YOUR ASSIGNMENT:
Give only the number of lines in the data that include the string "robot".

****************************************

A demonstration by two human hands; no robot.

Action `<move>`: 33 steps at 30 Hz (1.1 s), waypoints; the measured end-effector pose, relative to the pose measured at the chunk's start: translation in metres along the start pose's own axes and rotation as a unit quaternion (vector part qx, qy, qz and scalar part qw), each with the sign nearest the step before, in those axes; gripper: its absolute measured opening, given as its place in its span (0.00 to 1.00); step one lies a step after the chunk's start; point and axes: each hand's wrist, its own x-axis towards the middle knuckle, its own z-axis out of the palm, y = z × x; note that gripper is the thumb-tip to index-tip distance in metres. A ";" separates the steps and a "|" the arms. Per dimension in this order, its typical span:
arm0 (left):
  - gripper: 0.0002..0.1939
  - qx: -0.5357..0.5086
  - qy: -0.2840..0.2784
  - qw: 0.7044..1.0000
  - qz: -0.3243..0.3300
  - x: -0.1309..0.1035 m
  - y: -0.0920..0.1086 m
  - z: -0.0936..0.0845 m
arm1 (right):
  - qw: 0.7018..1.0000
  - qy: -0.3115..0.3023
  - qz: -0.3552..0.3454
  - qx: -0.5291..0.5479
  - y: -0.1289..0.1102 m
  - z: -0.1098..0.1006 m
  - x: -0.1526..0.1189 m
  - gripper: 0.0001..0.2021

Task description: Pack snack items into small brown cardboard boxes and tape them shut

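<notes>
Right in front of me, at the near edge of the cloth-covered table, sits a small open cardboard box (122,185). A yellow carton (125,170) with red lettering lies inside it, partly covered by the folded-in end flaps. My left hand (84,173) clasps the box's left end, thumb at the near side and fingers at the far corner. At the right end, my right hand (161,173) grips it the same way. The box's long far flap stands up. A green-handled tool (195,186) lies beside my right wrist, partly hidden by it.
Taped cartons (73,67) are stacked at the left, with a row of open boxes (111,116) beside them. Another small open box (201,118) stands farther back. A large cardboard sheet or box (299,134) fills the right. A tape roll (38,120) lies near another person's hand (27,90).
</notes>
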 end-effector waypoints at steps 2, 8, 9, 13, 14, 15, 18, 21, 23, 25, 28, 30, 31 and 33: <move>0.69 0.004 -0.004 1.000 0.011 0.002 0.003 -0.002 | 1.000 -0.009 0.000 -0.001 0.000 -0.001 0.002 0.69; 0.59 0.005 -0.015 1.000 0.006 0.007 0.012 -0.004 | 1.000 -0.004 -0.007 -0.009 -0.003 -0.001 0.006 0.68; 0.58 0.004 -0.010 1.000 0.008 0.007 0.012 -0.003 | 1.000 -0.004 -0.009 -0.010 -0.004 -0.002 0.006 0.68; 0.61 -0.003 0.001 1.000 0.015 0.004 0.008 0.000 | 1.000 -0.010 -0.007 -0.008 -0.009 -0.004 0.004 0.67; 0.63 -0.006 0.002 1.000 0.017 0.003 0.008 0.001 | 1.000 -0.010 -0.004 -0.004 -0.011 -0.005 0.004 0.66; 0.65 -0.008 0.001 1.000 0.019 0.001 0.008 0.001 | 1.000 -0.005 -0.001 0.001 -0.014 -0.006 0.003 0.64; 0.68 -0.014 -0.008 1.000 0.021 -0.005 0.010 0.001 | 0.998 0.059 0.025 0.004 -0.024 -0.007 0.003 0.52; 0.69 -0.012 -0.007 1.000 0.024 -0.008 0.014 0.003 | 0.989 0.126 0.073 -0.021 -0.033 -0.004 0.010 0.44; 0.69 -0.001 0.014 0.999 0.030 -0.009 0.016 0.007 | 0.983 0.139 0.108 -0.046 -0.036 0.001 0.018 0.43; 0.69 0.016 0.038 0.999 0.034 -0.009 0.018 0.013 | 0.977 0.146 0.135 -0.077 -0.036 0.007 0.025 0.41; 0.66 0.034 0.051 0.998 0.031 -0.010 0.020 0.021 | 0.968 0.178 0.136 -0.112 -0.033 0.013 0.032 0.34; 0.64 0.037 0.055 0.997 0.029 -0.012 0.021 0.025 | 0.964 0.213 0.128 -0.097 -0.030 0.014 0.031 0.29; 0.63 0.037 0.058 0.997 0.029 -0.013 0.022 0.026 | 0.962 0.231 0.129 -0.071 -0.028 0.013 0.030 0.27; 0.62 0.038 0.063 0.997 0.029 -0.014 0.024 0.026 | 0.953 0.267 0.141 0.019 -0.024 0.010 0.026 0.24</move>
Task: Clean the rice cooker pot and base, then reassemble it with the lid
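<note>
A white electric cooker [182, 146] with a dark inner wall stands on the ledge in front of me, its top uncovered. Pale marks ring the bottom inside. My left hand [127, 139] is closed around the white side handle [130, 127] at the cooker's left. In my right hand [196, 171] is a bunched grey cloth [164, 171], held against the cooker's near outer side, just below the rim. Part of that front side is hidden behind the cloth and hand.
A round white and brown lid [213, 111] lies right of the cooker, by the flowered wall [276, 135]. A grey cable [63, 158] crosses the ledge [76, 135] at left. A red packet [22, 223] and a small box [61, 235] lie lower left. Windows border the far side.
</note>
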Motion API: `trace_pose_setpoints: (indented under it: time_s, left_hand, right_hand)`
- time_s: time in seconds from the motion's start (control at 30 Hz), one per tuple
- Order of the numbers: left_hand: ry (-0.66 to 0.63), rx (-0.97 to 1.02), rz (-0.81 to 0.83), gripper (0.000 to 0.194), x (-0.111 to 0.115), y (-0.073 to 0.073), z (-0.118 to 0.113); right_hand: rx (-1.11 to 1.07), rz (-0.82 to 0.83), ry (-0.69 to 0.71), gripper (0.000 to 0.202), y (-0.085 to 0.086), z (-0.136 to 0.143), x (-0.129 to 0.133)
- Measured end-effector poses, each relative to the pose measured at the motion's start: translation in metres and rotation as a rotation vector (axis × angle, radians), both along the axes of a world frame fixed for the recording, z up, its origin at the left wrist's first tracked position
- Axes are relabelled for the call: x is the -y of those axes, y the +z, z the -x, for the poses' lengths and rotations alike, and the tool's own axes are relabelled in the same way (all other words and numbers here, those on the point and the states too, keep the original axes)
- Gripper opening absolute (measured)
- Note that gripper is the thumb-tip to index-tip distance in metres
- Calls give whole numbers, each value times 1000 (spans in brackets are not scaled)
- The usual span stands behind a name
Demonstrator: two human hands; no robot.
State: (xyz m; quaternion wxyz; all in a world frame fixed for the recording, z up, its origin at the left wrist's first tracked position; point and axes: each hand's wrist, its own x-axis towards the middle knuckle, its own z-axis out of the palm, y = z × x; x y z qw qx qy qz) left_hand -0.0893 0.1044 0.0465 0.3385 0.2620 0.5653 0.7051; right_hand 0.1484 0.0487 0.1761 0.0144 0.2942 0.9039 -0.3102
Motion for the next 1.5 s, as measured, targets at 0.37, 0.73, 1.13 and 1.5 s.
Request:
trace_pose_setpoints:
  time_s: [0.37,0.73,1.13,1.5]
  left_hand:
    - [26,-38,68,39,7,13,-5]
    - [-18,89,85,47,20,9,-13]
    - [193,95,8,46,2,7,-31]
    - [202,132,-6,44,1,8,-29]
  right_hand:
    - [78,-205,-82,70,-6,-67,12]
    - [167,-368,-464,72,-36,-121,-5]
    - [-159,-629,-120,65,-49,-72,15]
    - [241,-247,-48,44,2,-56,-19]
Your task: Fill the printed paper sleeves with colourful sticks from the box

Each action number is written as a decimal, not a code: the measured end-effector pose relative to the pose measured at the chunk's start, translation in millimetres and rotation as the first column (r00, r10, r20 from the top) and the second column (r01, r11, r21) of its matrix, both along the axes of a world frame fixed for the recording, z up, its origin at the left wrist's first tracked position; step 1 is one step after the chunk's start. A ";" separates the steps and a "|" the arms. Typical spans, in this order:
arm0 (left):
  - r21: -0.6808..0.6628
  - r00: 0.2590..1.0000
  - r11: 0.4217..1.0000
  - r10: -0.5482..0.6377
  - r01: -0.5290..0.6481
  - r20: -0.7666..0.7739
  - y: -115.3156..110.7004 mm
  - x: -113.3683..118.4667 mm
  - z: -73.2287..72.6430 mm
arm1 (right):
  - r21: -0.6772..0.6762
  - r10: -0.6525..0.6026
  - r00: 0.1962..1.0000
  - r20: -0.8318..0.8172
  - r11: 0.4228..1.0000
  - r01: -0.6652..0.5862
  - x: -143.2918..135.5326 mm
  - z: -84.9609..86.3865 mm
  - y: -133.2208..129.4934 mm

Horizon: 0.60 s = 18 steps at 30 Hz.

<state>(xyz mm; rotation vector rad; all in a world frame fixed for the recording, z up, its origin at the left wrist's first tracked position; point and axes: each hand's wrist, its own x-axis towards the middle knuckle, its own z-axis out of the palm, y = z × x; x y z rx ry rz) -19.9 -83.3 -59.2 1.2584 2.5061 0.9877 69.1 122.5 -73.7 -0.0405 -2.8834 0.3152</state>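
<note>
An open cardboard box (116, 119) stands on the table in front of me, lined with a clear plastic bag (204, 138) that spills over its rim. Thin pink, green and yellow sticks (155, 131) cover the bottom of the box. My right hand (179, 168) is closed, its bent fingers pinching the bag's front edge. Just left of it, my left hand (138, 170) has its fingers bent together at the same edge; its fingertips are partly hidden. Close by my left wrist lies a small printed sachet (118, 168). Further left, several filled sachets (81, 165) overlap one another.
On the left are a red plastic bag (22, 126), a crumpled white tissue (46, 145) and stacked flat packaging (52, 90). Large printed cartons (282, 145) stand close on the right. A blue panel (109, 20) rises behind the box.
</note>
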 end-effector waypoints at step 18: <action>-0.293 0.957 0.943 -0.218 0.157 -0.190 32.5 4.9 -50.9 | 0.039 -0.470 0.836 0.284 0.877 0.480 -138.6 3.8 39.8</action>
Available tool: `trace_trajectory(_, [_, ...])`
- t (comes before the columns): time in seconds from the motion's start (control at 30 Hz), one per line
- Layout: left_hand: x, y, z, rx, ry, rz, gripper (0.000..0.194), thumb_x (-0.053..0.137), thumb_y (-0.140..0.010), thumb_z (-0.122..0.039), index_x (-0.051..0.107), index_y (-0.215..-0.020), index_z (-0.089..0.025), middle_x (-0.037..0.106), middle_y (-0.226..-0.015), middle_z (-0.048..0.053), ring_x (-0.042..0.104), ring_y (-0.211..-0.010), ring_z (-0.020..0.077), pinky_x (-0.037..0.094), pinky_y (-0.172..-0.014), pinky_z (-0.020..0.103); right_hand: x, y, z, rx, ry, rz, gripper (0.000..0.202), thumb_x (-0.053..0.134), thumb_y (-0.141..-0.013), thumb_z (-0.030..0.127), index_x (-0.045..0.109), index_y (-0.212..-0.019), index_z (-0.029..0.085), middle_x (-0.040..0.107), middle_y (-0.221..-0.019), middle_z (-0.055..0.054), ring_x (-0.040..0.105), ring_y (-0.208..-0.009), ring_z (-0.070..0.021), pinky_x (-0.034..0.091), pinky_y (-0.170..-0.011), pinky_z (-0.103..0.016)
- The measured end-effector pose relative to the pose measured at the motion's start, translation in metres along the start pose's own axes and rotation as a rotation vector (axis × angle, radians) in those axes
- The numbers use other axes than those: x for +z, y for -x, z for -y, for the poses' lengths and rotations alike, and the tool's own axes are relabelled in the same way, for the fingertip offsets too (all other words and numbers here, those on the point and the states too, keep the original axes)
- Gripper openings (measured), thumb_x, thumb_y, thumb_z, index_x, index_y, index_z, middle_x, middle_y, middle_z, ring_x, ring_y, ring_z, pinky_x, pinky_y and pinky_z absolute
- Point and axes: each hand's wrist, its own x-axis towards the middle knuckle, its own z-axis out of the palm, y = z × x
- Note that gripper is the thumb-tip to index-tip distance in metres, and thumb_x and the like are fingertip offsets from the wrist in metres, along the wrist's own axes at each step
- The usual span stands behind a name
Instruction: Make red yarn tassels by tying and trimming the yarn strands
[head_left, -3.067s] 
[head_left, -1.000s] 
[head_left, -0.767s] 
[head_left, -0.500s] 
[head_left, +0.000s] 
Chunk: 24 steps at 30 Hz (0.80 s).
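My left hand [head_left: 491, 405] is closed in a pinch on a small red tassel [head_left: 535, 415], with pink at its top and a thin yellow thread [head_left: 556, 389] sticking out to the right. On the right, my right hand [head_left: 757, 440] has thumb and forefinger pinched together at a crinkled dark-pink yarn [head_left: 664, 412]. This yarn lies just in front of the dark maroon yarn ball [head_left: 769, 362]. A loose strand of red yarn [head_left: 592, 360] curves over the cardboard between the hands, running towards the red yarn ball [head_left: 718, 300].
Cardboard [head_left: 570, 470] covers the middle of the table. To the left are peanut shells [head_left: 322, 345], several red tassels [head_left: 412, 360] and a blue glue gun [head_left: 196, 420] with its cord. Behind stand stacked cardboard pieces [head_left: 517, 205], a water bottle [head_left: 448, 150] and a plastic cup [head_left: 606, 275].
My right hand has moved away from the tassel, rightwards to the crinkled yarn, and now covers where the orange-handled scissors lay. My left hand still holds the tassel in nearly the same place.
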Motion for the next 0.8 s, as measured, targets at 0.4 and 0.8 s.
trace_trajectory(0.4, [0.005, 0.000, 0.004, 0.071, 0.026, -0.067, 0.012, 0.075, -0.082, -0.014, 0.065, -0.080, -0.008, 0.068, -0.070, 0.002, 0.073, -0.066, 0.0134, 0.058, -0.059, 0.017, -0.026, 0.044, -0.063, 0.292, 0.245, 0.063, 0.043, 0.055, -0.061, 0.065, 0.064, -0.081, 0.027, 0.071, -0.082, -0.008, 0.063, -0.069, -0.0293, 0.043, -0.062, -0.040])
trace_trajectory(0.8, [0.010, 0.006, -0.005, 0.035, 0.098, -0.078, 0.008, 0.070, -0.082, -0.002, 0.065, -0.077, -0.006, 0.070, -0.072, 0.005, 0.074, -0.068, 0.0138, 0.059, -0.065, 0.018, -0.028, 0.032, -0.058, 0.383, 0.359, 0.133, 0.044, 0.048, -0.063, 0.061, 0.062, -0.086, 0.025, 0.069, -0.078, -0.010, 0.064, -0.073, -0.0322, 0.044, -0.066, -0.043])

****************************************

RESULT FOR THIS EXERCISE:
2